- Problem details -
Would you repeat each of the lines below exactly?

- Input data -
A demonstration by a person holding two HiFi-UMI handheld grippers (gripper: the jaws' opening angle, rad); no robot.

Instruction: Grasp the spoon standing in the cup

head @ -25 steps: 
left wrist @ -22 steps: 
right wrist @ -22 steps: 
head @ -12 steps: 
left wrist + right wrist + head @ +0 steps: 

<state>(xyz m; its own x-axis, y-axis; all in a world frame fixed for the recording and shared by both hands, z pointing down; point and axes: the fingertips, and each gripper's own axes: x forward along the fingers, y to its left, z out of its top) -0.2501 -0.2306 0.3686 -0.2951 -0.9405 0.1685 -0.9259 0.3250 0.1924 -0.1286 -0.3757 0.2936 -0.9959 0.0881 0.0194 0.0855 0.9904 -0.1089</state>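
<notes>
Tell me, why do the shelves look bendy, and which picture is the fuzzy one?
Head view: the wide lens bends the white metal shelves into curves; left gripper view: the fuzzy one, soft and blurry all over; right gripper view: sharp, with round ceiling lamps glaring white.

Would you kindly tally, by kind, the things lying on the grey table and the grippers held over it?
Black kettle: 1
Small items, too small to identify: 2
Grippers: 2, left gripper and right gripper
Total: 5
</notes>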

- Answer to the problem -
A demonstration by a person holding two HiFi-UMI handheld grippers (gripper: the jaws' opening angle, rad); no robot.

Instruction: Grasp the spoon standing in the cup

head @ -25 steps: 
left wrist @ -22 steps: 
right wrist @ -22 steps: 
head @ -12 steps: 
left wrist + right wrist + head @ +0 steps: 

<state>(xyz m; its own x-axis, y-axis; all in a world frame fixed for the recording and shared by both hands, z pointing down; point and axes: the fingertips, and each gripper's own axes: x forward along the fingers, y to its left, z out of its top) -0.2501 -0.2306 0.3686 -0.2951 -0.9405 0.1685 -0.9259 0.3250 0.1924 -0.1286 -0.3757 0.2936 -0.9959 0.0881 0.0194 0.0855 0.9904 -0.1089</state>
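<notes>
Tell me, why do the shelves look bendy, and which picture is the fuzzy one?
Head view: the wide lens bends the white metal shelves into curves; left gripper view: the fuzzy one, soft and blurry all over; right gripper view: sharp, with round ceiling lamps glaring white.

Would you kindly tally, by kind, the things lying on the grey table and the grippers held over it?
Black kettle: 1
Small items, too small to identify: 2
Grippers: 2, left gripper and right gripper
Total: 5
</notes>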

This answer requires nothing further.